**Activity:** Below are the records; repeat them in full, exactly.

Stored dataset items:
..............................

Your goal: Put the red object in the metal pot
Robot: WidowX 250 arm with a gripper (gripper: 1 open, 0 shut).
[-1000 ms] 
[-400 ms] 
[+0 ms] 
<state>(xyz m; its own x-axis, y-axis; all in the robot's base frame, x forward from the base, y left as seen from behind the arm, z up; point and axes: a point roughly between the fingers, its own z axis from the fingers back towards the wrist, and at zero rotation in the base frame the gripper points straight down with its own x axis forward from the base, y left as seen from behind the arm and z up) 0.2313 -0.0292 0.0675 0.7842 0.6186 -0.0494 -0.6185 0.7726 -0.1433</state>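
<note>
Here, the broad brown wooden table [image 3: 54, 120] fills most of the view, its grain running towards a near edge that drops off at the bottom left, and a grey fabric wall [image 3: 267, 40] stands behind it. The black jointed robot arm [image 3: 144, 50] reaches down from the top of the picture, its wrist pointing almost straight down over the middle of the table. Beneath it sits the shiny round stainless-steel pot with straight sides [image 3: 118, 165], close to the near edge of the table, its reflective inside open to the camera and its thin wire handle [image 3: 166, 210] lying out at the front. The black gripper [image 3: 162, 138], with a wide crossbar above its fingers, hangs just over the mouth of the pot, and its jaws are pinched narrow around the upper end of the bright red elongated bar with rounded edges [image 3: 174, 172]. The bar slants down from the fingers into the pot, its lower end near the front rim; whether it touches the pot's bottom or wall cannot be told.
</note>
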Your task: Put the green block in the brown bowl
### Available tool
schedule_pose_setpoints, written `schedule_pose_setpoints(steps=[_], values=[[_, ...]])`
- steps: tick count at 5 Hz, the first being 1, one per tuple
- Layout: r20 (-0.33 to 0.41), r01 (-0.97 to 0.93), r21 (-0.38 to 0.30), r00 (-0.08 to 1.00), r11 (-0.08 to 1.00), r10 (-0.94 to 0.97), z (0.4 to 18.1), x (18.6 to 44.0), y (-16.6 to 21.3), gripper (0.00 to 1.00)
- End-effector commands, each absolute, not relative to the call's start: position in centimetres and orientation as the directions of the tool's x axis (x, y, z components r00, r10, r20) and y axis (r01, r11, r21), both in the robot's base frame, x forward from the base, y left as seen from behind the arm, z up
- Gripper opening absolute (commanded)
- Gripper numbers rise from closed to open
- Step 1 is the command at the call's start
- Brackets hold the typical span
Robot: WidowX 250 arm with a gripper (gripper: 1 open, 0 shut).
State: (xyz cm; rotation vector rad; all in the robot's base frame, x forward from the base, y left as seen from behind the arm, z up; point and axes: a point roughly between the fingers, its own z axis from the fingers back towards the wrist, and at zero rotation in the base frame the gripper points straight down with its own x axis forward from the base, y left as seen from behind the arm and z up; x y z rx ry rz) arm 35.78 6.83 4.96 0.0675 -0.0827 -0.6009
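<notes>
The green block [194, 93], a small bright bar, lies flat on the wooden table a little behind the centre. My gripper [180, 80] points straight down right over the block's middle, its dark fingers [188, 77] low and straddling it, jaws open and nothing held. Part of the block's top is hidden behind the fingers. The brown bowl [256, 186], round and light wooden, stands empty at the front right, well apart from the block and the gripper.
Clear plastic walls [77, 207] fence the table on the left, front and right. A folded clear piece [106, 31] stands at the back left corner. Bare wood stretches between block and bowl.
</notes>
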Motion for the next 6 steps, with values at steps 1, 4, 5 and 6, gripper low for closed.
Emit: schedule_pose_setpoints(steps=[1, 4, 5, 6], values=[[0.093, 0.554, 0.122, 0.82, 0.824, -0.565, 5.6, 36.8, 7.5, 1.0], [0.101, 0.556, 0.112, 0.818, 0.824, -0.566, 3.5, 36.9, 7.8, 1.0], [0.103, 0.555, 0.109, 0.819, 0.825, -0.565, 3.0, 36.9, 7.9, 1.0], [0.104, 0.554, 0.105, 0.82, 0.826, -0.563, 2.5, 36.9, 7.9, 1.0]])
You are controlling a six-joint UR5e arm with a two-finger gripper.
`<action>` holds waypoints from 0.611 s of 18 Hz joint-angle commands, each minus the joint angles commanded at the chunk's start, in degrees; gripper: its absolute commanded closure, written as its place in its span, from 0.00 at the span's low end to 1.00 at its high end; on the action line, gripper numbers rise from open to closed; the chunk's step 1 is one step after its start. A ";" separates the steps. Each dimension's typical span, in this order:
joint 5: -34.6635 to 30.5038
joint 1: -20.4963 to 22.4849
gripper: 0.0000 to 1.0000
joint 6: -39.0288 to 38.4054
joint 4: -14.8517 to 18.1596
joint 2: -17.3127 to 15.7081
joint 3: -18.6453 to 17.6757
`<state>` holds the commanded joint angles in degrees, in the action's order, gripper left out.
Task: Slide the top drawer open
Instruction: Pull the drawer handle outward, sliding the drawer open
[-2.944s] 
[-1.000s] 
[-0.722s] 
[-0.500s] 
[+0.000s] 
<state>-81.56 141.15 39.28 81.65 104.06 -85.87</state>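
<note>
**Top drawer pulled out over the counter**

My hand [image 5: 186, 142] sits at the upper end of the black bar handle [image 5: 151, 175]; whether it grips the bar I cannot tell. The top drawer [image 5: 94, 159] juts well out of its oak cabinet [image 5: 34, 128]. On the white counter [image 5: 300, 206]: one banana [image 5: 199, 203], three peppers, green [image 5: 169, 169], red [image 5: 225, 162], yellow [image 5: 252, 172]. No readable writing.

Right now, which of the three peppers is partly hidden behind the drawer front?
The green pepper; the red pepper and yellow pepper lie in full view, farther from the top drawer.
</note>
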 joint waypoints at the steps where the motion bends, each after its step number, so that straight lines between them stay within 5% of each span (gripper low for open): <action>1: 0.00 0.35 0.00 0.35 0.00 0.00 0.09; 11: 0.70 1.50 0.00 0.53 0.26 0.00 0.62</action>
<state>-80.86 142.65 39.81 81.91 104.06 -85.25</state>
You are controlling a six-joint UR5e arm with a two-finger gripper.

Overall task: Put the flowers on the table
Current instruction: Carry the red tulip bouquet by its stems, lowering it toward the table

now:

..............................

**Written answer:**
Your goal: Put the red object in the metal pot
Robot: WidowX 250 arm with a gripper (gripper: 1 open, 0 shut).
[-1000 ms] 
[-400 ms] 
[+0 ms] 
<state>(xyz m; its own x-axis, y-axis; all in the robot's base frame, x forward from the base, y left as seen from behind the arm, z up; point and axes: a point roughly between the fingers, its own z axis from the fingers back towards the wrist, and at zero rotation in the base frame the gripper points straight down with its own x axis forward from the base, y left as seen from behind the arm and z up) 0.2313 -0.0292 0.0675 0.7842 0.6186 -0.0494 -0.6185 0.7726 -0.1433</state>
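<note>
Here, the broad brown wooden table [image 3: 54, 120] fills most of the view, its grain running towards a near edge that drops off at the bottom left, and a grey fabric wall [image 3: 267, 40] stands behind it. The black jointed robot arm [image 3: 144, 50] reaches down from the top of the picture, its wrist pointing almost straight down over the middle of the table. Beneath it sits the shiny round stainless-steel pot with straight sides [image 3: 118, 165], close to the near edge of the table, its reflective inside open to the camera and its thin wire handle [image 3: 166, 210] lying out at the front. The black gripper [image 3: 162, 138], with a wide crossbar above its fingers, hangs just over the mouth of the pot, and its jaws are pinched narrow around the upper end of the bright red elongated bar with rounded edges [image 3: 174, 172]. The bar slants down from the fingers into the pot, its lower end near the front rim; whether it touches the pot's bottom or wall cannot be told.
</note>
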Your task: Put the green block in the brown bowl
### Available tool
schedule_pose_setpoints, written `schedule_pose_setpoints(steps=[_], values=[[_, ...]])`
- steps: tick count at 5 Hz, the first being 1, one per tuple
- Layout: r20 (-0.33 to 0.41), r01 (-0.97 to 0.93), r21 (-0.38 to 0.30), r00 (-0.08 to 1.00), r11 (-0.08 to 1.00), r10 (-0.94 to 0.97), z (0.4 to 18.1), x (18.6 to 44.0), y (-16.6 to 21.3), gripper (0.00 to 1.00)
- End-effector commands, each absolute, not relative to the call's start: position in centimetres and orientation as the directions of the tool's x axis (x, y, z components r00, r10, r20) and y axis (r01, r11, r21), both in the robot's base frame, x forward from the base, y left as seen from behind the arm, z up
- Gripper opening absolute (commanded)
- Gripper numbers rise from closed to open
- Step 1 is the command at the call's start
- Brackets hold the typical span
Robot: WidowX 250 arm with a gripper (gripper: 1 open, 0 shut).
State: (xyz cm; rotation vector rad; all in the robot's base frame, x forward from the base, y left as seen from behind the arm, z up; point and axes: a point roughly between the fingers, its own z axis from the fingers back towards the wrist, and at zero rotation in the base frame the gripper points straight down with its own x axis forward from the base, y left as seen from behind the arm and z up; x y z rx ry rz) arm 35.78 6.83 4.96 0.0675 -0.0827 -0.6009
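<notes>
The green block [194, 93], a small bright bar, lies flat on the wooden table a little behind the centre. My gripper [180, 80] points straight down right over the block's middle, its dark fingers [188, 77] low and straddling it, jaws open and nothing held. Part of the block's top is hidden behind the fingers. The brown bowl [256, 186], round and light wooden, stands empty at the front right, well apart from the block and the gripper.
Clear plastic walls [77, 207] fence the table on the left, front and right. A folded clear piece [106, 31] stands at the back left corner. Bare wood stretches between block and bowl.
</notes>
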Motion for the next 6 steps, with values at steps 1, 4, 5 and 6, gripper low for closed.
Emit: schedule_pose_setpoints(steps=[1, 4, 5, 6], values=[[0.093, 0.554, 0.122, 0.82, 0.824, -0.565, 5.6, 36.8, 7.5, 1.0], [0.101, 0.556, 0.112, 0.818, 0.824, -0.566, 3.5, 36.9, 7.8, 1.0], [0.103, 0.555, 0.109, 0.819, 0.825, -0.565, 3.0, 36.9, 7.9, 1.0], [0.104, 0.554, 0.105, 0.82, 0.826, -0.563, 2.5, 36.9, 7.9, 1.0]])
You are controlling a six-joint UR5e arm with a two-finger gripper.
`<action>` holds waypoints from 0.611 s of 18 Hz joint-angle commands, each minus the joint angles commanded at the chunk's start, in degrees; gripper: its absolute commanded closure, written as its place in its span, from 0.00 at the span's low end to 1.00 at its high end; on the action line, gripper numbers rise from open to closed; the chunk's step 1 is one step after its start. A ";" separates the steps. Each dimension's typical span, in this order:
joint 5: -34.6635 to 30.5038
joint 1: -20.4963 to 22.4849
gripper: 0.0000 to 1.0000
joint 6: -39.0288 to 38.4054
joint 4: -14.8517 to 18.1596
joint 2: -17.3127 to 15.7081
joint 3: -18.6453 to 17.6757
`<state>` holds the commanded joint angles in degrees, in the action's order, gripper left out.
Task: Slide the top drawer open
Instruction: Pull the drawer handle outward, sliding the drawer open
[-2.944s] 
[-1.000s] 
[-0.722s] 
[-0.500s] 
[+0.000s] 
<state>-81.56 141.15 39.28 81.65 104.06 -85.87</state>
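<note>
**Top drawer pulled out over the counter**

My hand [image 5: 186, 142] sits at the upper end of the black bar handle [image 5: 151, 175]; whether it grips the bar I cannot tell. The top drawer [image 5: 94, 159] juts well out of its oak cabinet [image 5: 34, 128]. On the white counter [image 5: 300, 206]: one banana [image 5: 199, 203], three peppers, green [image 5: 169, 169], red [image 5: 225, 162], yellow [image 5: 252, 172]. No readable writing.

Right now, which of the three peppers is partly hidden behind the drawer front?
The green pepper; the red pepper and yellow pepper lie in full view, farther from the top drawer.
</note>
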 joint waypoints at the steps where the motion bends, each after its step number, so that straight lines between them stay within 5% of each span (gripper low for open): <action>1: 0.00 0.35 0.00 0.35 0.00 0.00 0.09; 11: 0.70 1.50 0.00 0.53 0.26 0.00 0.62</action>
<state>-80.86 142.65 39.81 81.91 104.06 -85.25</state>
You are controlling a six-joint UR5e arm with a two-finger gripper.

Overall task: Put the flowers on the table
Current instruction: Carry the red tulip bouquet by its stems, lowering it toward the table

now:

This response is complete, and nothing else is pending.